An exact copy of all the data, minus the images, is required.

**COLLECTED MATERIAL:**
-------

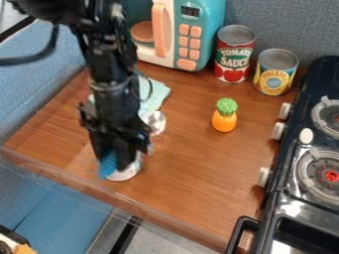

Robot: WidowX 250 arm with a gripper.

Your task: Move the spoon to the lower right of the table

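Well, the spoon [156, 122] lies just beside the claw [124, 155].

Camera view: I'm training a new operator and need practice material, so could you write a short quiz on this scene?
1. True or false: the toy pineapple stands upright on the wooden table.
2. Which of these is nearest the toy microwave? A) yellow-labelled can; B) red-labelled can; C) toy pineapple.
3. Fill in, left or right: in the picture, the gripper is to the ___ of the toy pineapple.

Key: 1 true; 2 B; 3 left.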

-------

**RESULT BELOW:**
Robot: WidowX 250 arm with a gripper.

Your task: Move the spoon to the lower right of the table

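Well, the spoon [156, 122] lies just beside the claw [124, 155].

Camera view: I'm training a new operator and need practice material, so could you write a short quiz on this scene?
1. True or false: the toy pineapple stands upright on the wooden table.
2. Which of these is nearest the toy microwave? A) yellow-labelled can; B) red-labelled can; C) toy pineapple.
3. Fill in, left or right: in the picture, the gripper is to the ___ of the toy pineapple.

Key: 1 true; 2 B; 3 left.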

There is no more to this exercise.